I struggle to make connections sometimes... To listen to their conceptions of race, to bridge the technology gap (one aunt was amazed when I showed her a picture slideshow, ordered her an out of print book, and found a local store where she could buy her favorite shoes by using what my uncle called my "miracle box"), and to explain the complexities of my own life while trying to understand theirs. But somehow I understand my own life better by being with them. I can't really explain it. I came from them for a reason.

Saturday, June 02, 2007

Ninety-9

I'm taking the weekend to spend time with extended family in Alabama. I have a lot of relatives here with "great" before their title. Driving through Mississippi then rural Alabama I had waves of nostalgia. Summer visits as a kid involved eating "dinner" at noon and then eating it all again for "supper," catching fireflies, fried okra, mosquitoes, southern accents, and small towns.

I am fortunate to have known three of my great grandmothers. Two passed on a few years ago and the other just turned 99. She was spry and with it for most of my life so it was a bit of a shock when her health deteriorated in the past months. I remember climbing in her lap as a kid, watching the birds from her sunroom, and, most fondly, sitting on the porch swing with her like there was nothing else going on the world. She's the sweet Southern woman who loved everyone and told them all to go to church. Most of them did.

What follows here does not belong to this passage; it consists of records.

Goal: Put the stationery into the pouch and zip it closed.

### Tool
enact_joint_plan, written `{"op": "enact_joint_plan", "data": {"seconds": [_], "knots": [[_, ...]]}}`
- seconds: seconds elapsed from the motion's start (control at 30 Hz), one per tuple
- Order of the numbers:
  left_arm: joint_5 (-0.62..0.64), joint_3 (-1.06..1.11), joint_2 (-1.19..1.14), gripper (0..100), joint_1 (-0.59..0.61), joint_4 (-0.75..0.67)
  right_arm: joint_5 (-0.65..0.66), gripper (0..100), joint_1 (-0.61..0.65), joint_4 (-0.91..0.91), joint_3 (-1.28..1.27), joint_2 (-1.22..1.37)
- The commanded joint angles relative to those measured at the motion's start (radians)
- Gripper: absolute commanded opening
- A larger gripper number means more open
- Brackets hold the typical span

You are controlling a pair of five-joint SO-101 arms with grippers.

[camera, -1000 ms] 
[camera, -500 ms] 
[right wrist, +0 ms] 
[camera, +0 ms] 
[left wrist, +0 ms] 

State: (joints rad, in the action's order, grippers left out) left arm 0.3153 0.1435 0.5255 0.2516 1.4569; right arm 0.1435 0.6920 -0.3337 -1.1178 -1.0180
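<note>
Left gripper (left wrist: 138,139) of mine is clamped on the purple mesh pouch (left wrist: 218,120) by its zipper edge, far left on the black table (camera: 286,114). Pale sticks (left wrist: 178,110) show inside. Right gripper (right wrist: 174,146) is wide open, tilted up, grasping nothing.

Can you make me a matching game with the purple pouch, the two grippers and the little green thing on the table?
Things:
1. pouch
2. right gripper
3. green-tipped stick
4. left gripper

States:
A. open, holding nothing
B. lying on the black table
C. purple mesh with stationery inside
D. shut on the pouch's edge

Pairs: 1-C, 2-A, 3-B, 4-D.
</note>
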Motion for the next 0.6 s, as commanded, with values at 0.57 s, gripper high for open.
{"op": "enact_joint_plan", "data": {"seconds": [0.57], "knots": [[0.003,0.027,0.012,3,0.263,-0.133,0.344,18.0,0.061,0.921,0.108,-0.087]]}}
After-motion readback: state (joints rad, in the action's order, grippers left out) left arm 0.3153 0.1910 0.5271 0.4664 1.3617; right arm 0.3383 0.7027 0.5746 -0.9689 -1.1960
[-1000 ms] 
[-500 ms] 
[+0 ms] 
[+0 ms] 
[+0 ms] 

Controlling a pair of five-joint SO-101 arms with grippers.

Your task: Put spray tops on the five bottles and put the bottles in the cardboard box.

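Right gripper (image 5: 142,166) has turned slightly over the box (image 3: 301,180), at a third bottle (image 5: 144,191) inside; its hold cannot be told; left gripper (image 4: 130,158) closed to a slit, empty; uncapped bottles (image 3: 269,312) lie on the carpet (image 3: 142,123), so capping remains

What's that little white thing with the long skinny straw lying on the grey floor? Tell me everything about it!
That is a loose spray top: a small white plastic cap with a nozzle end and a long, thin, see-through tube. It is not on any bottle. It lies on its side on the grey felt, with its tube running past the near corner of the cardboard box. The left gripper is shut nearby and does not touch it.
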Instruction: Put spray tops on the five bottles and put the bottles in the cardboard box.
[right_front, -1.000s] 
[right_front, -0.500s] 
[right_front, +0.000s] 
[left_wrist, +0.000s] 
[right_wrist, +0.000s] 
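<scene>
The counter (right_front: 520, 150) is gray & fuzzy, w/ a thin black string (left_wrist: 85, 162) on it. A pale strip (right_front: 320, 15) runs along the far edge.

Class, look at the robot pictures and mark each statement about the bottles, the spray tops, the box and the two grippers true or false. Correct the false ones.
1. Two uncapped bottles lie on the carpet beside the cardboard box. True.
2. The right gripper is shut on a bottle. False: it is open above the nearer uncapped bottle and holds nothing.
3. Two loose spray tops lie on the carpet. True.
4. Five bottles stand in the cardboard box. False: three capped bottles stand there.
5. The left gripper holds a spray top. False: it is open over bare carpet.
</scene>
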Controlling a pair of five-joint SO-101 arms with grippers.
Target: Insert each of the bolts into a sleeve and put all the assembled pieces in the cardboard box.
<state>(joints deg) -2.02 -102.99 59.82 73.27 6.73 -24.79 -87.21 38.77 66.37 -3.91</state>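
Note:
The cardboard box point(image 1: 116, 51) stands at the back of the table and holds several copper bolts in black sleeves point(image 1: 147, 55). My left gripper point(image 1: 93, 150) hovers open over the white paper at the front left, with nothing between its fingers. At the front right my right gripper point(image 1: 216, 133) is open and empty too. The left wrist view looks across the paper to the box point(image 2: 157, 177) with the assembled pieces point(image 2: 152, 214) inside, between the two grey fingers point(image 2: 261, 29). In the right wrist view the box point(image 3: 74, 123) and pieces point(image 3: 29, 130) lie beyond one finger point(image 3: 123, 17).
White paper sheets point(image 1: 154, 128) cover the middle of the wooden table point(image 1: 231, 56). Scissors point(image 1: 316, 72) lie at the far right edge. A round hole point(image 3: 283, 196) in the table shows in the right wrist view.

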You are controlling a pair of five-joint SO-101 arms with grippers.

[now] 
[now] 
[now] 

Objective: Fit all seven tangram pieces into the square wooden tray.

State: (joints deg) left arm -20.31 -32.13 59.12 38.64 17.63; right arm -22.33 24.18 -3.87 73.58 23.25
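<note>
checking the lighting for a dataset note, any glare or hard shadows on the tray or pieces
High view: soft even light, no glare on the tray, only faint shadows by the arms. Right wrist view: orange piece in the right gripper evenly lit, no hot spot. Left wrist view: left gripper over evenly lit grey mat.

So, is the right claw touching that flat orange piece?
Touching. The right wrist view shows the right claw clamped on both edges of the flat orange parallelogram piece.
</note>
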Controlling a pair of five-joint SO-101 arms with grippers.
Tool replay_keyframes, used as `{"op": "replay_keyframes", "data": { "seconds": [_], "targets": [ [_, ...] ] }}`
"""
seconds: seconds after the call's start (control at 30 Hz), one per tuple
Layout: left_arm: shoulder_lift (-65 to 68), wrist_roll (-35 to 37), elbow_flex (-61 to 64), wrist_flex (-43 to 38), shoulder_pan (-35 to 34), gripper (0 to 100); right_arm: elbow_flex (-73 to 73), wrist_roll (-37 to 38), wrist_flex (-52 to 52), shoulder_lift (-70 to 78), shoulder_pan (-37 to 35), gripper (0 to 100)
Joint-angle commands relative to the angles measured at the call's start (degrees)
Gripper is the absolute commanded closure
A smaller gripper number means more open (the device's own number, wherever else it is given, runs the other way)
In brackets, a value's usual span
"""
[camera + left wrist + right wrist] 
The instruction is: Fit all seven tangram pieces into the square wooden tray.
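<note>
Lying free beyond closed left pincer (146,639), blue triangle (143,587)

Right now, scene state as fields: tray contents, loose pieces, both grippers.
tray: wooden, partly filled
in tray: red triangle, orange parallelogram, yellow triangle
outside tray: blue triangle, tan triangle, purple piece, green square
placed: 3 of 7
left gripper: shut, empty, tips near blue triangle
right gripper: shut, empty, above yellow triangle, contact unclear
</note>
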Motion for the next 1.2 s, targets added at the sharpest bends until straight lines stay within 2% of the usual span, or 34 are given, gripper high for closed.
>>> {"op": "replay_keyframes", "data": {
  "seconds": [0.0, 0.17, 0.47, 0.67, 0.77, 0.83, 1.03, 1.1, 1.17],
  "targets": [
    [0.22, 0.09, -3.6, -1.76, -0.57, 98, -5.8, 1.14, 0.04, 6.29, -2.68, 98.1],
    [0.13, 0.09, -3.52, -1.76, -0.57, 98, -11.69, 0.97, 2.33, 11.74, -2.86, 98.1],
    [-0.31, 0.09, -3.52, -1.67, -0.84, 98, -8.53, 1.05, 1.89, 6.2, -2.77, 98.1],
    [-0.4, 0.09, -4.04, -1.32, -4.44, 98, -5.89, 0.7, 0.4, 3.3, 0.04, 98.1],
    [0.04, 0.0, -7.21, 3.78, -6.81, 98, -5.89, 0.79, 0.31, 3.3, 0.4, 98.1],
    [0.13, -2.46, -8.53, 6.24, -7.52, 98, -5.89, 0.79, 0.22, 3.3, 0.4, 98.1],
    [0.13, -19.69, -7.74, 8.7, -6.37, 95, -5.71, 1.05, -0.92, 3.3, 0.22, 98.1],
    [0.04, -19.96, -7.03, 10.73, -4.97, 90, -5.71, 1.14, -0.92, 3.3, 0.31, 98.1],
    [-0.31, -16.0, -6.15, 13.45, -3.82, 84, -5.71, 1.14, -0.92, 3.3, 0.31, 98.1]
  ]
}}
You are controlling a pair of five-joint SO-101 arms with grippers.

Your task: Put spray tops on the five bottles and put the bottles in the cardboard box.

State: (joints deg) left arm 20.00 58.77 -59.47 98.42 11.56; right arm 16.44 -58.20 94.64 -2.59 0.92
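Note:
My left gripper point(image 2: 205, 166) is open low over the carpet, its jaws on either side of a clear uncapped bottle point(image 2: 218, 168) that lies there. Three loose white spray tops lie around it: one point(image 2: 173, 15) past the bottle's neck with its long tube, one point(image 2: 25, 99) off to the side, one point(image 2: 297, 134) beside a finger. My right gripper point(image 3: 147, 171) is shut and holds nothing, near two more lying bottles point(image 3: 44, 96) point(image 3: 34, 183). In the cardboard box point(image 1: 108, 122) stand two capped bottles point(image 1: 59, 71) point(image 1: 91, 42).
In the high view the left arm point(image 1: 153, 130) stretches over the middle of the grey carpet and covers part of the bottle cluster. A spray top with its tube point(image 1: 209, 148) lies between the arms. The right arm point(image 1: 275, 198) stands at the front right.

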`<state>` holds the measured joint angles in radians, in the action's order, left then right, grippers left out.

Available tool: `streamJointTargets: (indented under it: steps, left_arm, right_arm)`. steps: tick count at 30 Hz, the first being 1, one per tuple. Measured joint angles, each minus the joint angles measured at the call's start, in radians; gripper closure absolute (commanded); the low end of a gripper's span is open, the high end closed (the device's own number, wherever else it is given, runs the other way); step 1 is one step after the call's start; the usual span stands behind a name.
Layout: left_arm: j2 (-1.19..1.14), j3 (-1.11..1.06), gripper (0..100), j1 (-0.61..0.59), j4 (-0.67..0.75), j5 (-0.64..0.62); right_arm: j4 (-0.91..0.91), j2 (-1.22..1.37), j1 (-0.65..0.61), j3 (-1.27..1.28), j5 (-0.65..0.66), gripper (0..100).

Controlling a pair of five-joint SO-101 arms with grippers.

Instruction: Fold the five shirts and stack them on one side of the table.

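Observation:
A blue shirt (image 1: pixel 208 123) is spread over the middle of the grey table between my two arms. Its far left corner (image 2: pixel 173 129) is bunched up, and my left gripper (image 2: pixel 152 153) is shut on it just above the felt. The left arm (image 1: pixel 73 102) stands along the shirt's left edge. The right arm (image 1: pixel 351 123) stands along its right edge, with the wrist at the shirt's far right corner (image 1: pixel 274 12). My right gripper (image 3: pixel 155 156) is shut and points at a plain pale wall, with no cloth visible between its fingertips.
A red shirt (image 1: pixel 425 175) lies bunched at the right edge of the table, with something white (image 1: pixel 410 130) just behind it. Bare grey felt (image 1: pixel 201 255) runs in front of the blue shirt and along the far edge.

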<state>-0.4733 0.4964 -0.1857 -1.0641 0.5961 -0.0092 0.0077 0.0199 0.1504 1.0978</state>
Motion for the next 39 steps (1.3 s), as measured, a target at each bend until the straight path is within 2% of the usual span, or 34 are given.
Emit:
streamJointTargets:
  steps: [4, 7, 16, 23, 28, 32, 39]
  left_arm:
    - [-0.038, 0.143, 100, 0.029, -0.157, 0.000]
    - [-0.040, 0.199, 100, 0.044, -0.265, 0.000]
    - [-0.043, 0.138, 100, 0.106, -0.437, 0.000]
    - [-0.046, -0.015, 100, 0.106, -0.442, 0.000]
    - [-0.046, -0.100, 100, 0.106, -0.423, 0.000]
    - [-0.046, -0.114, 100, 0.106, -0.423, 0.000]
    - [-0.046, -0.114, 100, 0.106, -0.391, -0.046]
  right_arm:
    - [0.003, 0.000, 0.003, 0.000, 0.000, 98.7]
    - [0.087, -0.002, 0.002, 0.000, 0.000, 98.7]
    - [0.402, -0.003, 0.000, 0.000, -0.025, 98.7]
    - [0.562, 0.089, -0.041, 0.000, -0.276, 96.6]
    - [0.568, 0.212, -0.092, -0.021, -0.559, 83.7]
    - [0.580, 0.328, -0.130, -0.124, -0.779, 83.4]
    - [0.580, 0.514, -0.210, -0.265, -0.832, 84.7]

When I arrived tonight I was glad she recognized me. Every time I came to her bedside I received a big smile. She laughed when I told her it's ok if she doesn't remember my name, just remember that I'm her favorite great granddaughter. I fought back tears for the first hour I was here, it was hard to see her like this. At one point she told me she's sorry she's sick and cried. I'm sorry too...

As I held her hand I thought about how I want to be 99 looking at three generations ahead of me, to have loved and lived such a full life. She's still beautiful and has quite a spirit despite her health and age. I am grateful to be connected to her.